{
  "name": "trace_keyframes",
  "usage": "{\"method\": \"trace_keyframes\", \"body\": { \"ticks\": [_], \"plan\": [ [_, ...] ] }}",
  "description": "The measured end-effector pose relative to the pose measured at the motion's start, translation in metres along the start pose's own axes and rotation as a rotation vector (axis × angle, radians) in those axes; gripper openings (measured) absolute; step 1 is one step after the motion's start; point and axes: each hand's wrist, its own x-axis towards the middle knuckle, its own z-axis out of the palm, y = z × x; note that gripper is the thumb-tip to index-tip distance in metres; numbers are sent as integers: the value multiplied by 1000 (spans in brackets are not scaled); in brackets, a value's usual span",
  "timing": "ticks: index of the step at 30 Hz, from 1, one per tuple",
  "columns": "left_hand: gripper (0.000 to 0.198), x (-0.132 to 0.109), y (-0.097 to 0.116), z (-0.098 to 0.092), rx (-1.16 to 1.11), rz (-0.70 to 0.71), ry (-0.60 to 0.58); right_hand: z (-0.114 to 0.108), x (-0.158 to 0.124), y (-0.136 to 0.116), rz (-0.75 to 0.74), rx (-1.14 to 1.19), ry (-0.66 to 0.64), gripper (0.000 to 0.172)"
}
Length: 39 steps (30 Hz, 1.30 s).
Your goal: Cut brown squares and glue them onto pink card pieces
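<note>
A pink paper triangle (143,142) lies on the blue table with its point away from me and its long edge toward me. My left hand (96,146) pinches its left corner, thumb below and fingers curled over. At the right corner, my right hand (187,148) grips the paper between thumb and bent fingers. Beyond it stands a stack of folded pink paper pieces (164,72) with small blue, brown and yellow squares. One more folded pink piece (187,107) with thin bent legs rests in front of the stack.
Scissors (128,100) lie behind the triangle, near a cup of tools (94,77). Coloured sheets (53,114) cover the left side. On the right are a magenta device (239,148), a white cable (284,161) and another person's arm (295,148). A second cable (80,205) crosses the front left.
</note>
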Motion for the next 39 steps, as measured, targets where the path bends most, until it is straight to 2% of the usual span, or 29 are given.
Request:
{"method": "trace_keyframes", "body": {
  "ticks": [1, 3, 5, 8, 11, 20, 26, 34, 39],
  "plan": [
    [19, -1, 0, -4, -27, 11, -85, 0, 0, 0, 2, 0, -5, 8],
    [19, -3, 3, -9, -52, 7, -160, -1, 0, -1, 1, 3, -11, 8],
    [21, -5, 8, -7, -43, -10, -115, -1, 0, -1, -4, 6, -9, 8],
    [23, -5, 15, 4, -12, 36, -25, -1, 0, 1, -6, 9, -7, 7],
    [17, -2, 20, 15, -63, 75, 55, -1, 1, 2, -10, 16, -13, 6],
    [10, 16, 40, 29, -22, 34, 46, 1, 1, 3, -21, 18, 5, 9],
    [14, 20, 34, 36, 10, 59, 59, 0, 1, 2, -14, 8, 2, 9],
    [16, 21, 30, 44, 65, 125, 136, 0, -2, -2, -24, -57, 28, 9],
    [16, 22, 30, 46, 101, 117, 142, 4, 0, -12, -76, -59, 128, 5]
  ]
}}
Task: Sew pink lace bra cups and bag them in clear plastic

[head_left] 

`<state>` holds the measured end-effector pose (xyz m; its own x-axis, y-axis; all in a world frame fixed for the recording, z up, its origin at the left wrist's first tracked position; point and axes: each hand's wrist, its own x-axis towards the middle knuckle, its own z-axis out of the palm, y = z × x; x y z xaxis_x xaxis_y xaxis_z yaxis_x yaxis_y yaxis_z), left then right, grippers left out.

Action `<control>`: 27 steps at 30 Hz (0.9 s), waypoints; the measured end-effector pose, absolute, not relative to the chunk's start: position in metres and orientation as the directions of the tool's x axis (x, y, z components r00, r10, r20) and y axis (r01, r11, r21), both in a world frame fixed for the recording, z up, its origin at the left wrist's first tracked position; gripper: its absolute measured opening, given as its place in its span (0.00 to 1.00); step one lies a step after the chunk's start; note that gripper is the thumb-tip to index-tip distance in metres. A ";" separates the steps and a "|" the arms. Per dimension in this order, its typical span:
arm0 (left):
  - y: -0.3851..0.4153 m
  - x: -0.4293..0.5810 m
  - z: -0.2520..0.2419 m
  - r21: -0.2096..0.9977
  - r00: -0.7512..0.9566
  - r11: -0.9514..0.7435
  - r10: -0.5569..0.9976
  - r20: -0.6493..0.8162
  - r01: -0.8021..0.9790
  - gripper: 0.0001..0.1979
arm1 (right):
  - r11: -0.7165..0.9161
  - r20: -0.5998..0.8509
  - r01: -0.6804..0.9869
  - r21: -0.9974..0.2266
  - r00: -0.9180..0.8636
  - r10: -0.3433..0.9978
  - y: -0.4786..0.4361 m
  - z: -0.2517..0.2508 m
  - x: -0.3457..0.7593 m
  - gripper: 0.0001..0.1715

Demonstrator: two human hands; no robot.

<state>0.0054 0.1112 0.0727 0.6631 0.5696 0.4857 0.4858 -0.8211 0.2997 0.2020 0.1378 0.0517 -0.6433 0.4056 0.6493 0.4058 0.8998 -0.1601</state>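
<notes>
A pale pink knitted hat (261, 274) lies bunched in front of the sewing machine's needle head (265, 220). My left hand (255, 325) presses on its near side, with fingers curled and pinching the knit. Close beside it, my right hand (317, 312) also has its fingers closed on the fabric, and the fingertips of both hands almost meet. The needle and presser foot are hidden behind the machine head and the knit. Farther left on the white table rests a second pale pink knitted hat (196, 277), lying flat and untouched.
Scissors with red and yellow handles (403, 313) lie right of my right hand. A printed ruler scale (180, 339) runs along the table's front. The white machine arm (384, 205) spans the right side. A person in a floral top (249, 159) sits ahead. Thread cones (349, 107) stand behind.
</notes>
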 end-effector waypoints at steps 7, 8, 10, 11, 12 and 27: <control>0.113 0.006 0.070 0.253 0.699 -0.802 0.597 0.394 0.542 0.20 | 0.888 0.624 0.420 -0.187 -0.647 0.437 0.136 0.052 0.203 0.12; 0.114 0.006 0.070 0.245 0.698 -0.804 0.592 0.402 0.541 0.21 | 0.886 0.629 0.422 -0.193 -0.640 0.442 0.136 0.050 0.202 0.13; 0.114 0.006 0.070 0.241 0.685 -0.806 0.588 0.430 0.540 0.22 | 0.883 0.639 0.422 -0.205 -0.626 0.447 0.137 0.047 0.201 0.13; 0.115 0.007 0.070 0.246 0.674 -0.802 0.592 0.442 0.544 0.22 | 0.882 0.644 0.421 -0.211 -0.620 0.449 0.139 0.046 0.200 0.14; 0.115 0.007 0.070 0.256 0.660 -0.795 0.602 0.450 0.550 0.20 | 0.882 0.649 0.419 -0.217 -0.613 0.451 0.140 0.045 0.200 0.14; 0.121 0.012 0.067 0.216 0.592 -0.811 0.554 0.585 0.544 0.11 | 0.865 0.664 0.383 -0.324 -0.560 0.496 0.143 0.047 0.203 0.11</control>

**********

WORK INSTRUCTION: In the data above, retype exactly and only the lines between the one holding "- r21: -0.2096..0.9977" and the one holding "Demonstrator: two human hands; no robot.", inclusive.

THE COMPLETED TASK:
  - r21: -0.2096..0.9977
  - r00: -0.7512..0.9566
  - r11: -0.9514..0.7435
  - r10: -0.5569..0.9976
  - r20: -0.6493..0.8162
  - r01: -0.8021..0.9790
  - gripper: 0.0001..0.1979
arm1 (right):
  - r11: -0.7165..0.9161
  - r20: -0.5998..0.8509
  - r01: -0.6804..0.9869
  - r21: -0.9974..0.2266
  - r00: -0.9180..0.8636
  - r10: -0.3433..0.9978
  - y: -0.4786..0.4361 m
  - z: -0.2517..0.2508 m
  - x: -0.3457..0.7593 m
  - gripper: 0.0001..0.1715

Demonstrator: two human hands; no robot.

No further output will be produced for this exercise.